In both cases, unscented control films were used and films with unscented aromas were developed to allow comparison and testing of the effect of aroma encapsulation and to establish whether there were differences between the various types of film. Sensory evaluations and chromatographic analyses were carried out at different storage times, considering the shelf life of both products, to evaluate the effect of time on odour retention and release, as well as on identification and consumer acceptability.

A group of panelists were asked: (1) whether they were able to perceive any odour other than that expected from the products tested (cooked potato control and unscented cream); (2) whether they were able to identify the odours perceived; (3) to assess the intensity of the odour perceived and its acceptability, using hedonic scales from 1 to 9.

According to the data obtained, it can be stated that the development of aromatic films and their subsequent application in food and non-food products is feasible within the studied shelf life (15 days in refrigeration for microwavable potatoes and 64 days at room temperature for the moisturizer), since the release of the aroma occurs and is perceptible by the consumer.


The results obtained for the microwavable potatoes showed that, in general, the members of the panel of assessors identified different odours to those of the cooked potato during the cooking of the product and the subsequent opening of the microwave and the packaging for each of the samples with aromatic film and for each of the storage times tested (days 3, 10 and 15 of storage in refrigeration). It was noted that the higher the concentration of aroma in the film, the greater the ability of the panelists to identify the smell of herbs and spices. It was also found that in films with aromatic microcapsules, the smell of herbs was only perceived once the product had been cooked.

Samples with non-encapsulated aromatic compounds had a higher odour intensity, but were less acceptable compared to materials with encapsulated aromatic compounds. The latter generally showed similar intensity and acceptability values despite a different percentage of microcapsules (Picture 3). The results of the chromatographic analysis showed that the encapsulation allowed a greater stability in the content of aromatic compounds as the storage time advanced.



With regard to the moisturiser, the results showed that, in general, the panelists were able to identify odours when opening the container with the aromatic films incorporated in the different storage times tested (days 7, 21, 42 and 64 of storage at room temperature). The odour was detected until the last day of the test (day 64), although the intensity perceived in both samples slowly decreased as the storage time progressed (Picture 4).

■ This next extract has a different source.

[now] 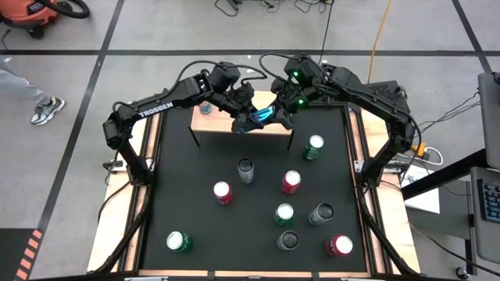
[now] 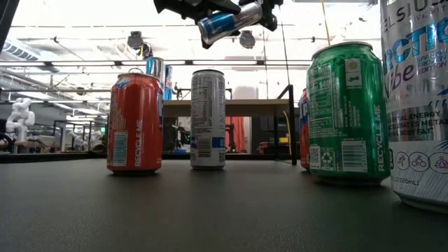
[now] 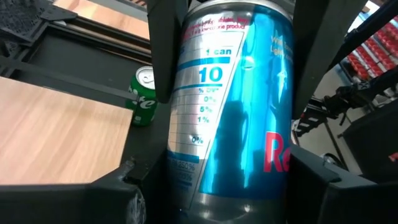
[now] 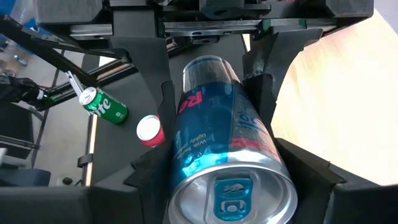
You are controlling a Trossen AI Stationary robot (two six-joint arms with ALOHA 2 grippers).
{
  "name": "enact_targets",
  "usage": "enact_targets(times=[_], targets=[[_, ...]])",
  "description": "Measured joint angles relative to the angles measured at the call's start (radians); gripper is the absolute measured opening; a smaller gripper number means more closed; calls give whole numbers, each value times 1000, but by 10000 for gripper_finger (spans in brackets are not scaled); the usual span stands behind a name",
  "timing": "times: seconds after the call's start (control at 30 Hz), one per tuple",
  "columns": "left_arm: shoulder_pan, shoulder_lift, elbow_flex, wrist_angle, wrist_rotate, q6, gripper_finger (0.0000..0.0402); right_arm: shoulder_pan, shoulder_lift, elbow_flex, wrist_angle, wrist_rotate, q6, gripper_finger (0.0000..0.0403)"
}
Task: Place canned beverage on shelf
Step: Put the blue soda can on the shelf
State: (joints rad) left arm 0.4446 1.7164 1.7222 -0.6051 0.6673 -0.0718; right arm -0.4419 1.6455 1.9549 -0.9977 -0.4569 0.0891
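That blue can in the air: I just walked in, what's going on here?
Both arms grip one slim blue-and-silver drink can, tilted in mid-air above the small light-wood shelf on black legs. The left pincer and right pincer are both closed on it, seemingly mid-handover. Other cans stand on the black tabletop.

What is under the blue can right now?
The blue can hangs tilted over the shelf, gripped by both the left gripper and right gripper. The board directly beneath is hidden by them.
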Motion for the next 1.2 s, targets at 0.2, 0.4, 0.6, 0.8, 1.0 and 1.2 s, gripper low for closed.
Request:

The acceptability values for the samples with non-encapsulated aromatic compounds decreased as the storage period progressed, while for the samples with aromatic compounds introduced by means of a carrier in the film they increased (Picture 5). This was related to higher odour intensity values for the latter samples. According to the results of the chromatographic analysis, the use of a carrier allows a higher retention of aromatic compounds during the processing of the film and, therefore, during its later use.



The results of the study were promising, since, according to the data obtained, it can be said that the development of these aromatic films and their subsequent application in food and non-food products is feasible within the studied shelf life, since the release of the aroma occurs and is perceptible by the consumer. Different aromatic films were developed with different systems of retention and release of aromatic compounds in the package, adapting their use according to the type of product they were to contain.

Thus, the ACTIAROMA project, developed by ITENE and funded by IVACE, allowed the development of knowledge and applications in the area of coatings and encapsulation of volatile compounds for packaging systems. It also served to lay the foundations for future packaging developments in the field of sensory marketing and brand and product differentiation, innovations that can help companies, both in the food and non-food sectors, to boost their development and commercial visibility.